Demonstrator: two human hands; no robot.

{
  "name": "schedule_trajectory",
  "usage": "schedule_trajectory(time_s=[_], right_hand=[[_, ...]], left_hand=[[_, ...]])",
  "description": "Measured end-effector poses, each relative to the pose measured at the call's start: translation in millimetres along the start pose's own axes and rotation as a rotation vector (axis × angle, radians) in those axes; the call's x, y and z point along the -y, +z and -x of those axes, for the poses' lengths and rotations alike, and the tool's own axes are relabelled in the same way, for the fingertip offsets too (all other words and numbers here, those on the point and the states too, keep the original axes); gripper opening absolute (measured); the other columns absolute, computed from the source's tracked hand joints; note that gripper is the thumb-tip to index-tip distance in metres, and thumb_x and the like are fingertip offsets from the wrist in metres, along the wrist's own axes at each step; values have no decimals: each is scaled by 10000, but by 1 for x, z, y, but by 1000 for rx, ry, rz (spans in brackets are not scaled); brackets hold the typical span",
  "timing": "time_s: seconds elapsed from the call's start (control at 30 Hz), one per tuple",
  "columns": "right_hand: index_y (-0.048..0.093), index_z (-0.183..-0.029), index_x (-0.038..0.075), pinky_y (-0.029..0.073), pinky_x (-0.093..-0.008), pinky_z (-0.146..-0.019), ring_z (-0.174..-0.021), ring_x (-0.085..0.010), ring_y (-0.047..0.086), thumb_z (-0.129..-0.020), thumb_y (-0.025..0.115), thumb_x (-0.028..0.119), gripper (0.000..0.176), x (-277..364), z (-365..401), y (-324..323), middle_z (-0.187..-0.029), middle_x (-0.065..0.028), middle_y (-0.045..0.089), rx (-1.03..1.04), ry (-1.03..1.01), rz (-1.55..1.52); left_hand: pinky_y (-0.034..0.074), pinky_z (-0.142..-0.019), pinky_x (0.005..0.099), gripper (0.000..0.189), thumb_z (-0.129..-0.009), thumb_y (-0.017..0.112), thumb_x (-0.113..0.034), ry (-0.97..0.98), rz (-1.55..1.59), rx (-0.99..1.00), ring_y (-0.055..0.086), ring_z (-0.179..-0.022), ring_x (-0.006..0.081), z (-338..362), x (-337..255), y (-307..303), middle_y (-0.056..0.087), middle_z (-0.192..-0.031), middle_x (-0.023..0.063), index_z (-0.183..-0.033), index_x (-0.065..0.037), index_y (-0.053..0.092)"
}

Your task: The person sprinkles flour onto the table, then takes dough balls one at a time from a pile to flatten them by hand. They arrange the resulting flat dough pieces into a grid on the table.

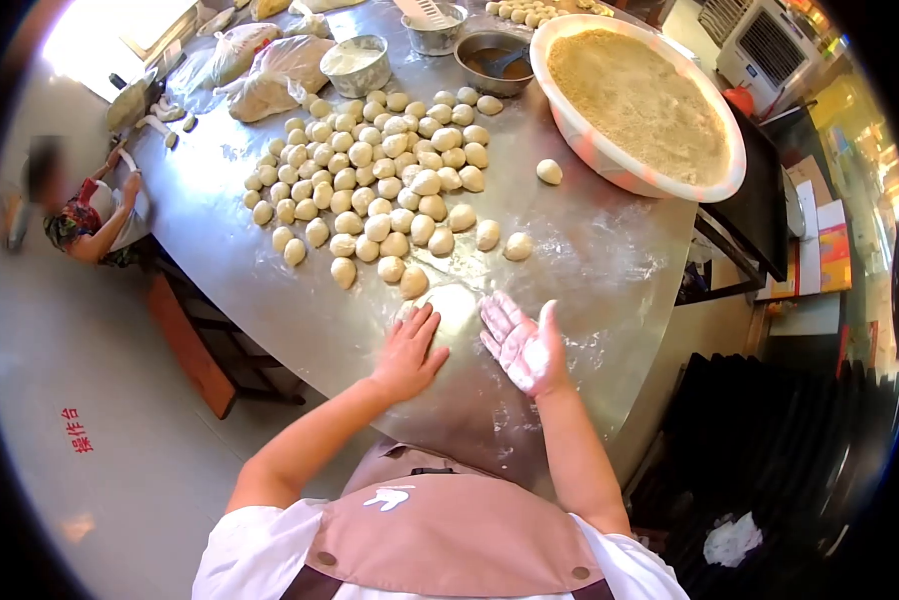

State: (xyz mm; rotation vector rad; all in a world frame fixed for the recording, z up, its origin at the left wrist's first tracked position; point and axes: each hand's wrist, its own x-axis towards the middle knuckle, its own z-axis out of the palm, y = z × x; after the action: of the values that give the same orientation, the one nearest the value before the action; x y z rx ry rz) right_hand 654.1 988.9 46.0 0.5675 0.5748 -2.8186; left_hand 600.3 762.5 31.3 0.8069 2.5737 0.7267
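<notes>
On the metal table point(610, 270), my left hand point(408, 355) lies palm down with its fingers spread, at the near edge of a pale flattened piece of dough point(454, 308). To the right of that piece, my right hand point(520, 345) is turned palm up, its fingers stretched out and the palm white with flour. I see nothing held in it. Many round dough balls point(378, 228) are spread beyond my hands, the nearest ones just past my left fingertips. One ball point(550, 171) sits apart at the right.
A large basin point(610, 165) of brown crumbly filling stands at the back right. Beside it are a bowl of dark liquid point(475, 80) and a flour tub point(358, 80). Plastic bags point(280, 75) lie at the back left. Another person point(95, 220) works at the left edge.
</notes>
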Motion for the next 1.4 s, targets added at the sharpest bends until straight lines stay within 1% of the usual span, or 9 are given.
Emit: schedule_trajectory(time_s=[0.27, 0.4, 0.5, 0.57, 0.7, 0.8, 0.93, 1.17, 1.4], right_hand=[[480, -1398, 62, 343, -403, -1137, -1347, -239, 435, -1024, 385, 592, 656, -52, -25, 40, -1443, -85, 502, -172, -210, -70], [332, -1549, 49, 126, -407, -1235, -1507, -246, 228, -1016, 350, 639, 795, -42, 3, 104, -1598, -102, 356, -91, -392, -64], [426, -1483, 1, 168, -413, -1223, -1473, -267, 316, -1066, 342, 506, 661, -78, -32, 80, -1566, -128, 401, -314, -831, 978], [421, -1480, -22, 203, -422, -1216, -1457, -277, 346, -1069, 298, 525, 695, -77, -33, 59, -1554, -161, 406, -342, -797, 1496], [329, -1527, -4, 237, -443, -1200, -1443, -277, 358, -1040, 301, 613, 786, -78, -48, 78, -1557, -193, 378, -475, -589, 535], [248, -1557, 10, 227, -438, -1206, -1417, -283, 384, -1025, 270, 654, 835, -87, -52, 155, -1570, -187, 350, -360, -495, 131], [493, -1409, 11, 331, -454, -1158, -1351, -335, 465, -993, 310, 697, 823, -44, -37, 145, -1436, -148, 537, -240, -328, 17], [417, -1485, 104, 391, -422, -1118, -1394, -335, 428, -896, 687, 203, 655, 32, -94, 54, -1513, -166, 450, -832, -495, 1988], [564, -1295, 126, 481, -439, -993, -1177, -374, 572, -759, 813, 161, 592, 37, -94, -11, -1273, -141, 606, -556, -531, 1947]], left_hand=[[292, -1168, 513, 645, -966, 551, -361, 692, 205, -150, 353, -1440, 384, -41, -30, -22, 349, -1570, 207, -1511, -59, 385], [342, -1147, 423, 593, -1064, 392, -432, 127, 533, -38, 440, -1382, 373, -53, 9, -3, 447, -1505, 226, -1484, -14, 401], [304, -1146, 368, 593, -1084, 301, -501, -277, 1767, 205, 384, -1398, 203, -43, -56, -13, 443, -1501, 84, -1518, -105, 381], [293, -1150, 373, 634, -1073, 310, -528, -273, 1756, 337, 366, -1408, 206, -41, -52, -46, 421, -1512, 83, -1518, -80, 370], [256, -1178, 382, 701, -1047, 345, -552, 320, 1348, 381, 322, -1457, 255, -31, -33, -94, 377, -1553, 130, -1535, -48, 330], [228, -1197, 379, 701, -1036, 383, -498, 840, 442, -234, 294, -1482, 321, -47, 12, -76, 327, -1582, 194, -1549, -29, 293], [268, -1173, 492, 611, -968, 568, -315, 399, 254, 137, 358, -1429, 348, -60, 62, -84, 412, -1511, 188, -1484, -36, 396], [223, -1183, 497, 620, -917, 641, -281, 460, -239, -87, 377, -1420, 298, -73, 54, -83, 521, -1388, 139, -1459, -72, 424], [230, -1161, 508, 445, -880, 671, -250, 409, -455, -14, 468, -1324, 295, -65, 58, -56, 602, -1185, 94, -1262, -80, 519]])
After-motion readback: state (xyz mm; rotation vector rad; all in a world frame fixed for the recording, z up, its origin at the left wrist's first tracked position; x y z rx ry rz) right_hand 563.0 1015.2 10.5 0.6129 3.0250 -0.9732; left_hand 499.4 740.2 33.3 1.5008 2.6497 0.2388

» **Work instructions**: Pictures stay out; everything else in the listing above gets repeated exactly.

» **Finished exercise**:
Demonstrator: two human hands; no robot.

{
  "name": "schedule_trajectory",
  "usage": "schedule_trajectory(time_s=[_], right_hand=[[_, ...]], left_hand=[[_, ...]])",
  "description": "Measured end-effector poses, each relative to the pose measured at the call's start: translation in millimetres along the start pose's own axes and rotation as a rotation vector (axis × angle, radians) in those axes; the call's x, y and z point along the -y, +z and -x of those axes, for the poses' lengths and rotations alike, and the tool's own axes are relabelled in the same way, for the fingertip offsets too (all other words and numbers here, those on the point and the states too, keep the original axes); gripper opening absolute (measured); the other columns absolute, computed from the source's tracked hand joints; note that gripper is the thumb-tip to index-tip distance in metres, and thumb_x and the like are fingertip offsets from the wrist in metres, along the wrist's own axes at each step; values have no decimals: each is scaled by 10000, but by 1 for x, z, y, but by 1000 for rx, ry, rz (spans in brackets are not scaled); brackets hold the typical span",
  "timing": "time_s: seconds elapsed from the call's start (control at 30 Hz), one per tuple",
  "columns": "right_hand: index_y (-0.048..0.093), index_z (-0.183..-0.029), index_x (-0.038..0.075), pinky_y (-0.029..0.073), pinky_x (-0.093..-0.008), pinky_z (-0.146..-0.019), ring_z (-0.174..-0.021), ring_x (-0.085..0.010), ring_y (-0.047..0.086), thumb_z (-0.129..-0.020), thumb_y (-0.025..0.115), thumb_x (-0.028..0.119), gripper (0.000..0.176), x (-277..364), z (-365..401), y (-324..323), middle_z (-0.187..-0.029), middle_x (-0.065..0.028), middle_y (-0.045..0.089), rx (-1.03..1.04), ry (-1.03..1.01), rz (-1.55..1.52); left_hand: pinky_y (-0.034..0.074), pinky_z (-0.142..-0.019), pinky_x (0.005..0.099), gripper (0.000..0.189), thumb_z (-0.129..-0.009), thumb_y (-0.017..0.112), thumb_x (-0.113..0.034), ry (-0.97..0.98), rz (-1.55..1.59), rx (-0.99..1.00), ring_y (-0.055..0.086), ring_z (-0.179..-0.022), ring_x (-0.006..0.081), z (-338..362), x (-337..255), y (-307..303), middle_y (-0.056..0.087), middle_z (-0.192..-0.031), middle_x (-0.023..0.063), index_z (-0.183..-0.033), index_x (-0.065..0.037), index_y (-0.053..0.092)"
}

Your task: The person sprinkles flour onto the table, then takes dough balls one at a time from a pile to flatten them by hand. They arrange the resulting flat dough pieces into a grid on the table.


State: (xyz mm; rotation vector rad; all in a world frame fixed for the recording, z up, its origin at the left wrist's first tracked position; point and axes: each hand's wrist, its own x-axis towards the middle knuckle, its own z-axis out of the palm, y = z × x; after the action: of the values that give the same orientation, the one nearest the value before the action; x y z rx ry rz) right_hand 654.1 988.9 46.0 0.5675 0.5748 -2.8186; left_hand 600.3 762.5 31.3 0.8069 2.5737 0.7267
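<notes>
On the metal table point(610, 270), my left hand point(408, 355) lies palm down with its fingers spread, at the near edge of a pale flattened piece of dough point(454, 308). To the right of that piece, my right hand point(520, 345) is turned palm up, its fingers stretched out and the palm white with flour. I see nothing held in it. Many round dough balls point(378, 228) are spread beyond my hands, the nearest ones just past my left fingertips. One ball point(550, 171) sits apart at the right.
A large basin point(610, 165) of brown crumbly filling stands at the back right. Beside it are a bowl of dark liquid point(475, 80) and a flour tub point(358, 80). Plastic bags point(280, 75) lie at the back left. Another person point(95, 220) works at the left edge.
</notes>
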Motion for the next 1.4 s, targets added at the sharpest bends until straight lines stay within 1% of the usual span, or 9 are given.
Emit: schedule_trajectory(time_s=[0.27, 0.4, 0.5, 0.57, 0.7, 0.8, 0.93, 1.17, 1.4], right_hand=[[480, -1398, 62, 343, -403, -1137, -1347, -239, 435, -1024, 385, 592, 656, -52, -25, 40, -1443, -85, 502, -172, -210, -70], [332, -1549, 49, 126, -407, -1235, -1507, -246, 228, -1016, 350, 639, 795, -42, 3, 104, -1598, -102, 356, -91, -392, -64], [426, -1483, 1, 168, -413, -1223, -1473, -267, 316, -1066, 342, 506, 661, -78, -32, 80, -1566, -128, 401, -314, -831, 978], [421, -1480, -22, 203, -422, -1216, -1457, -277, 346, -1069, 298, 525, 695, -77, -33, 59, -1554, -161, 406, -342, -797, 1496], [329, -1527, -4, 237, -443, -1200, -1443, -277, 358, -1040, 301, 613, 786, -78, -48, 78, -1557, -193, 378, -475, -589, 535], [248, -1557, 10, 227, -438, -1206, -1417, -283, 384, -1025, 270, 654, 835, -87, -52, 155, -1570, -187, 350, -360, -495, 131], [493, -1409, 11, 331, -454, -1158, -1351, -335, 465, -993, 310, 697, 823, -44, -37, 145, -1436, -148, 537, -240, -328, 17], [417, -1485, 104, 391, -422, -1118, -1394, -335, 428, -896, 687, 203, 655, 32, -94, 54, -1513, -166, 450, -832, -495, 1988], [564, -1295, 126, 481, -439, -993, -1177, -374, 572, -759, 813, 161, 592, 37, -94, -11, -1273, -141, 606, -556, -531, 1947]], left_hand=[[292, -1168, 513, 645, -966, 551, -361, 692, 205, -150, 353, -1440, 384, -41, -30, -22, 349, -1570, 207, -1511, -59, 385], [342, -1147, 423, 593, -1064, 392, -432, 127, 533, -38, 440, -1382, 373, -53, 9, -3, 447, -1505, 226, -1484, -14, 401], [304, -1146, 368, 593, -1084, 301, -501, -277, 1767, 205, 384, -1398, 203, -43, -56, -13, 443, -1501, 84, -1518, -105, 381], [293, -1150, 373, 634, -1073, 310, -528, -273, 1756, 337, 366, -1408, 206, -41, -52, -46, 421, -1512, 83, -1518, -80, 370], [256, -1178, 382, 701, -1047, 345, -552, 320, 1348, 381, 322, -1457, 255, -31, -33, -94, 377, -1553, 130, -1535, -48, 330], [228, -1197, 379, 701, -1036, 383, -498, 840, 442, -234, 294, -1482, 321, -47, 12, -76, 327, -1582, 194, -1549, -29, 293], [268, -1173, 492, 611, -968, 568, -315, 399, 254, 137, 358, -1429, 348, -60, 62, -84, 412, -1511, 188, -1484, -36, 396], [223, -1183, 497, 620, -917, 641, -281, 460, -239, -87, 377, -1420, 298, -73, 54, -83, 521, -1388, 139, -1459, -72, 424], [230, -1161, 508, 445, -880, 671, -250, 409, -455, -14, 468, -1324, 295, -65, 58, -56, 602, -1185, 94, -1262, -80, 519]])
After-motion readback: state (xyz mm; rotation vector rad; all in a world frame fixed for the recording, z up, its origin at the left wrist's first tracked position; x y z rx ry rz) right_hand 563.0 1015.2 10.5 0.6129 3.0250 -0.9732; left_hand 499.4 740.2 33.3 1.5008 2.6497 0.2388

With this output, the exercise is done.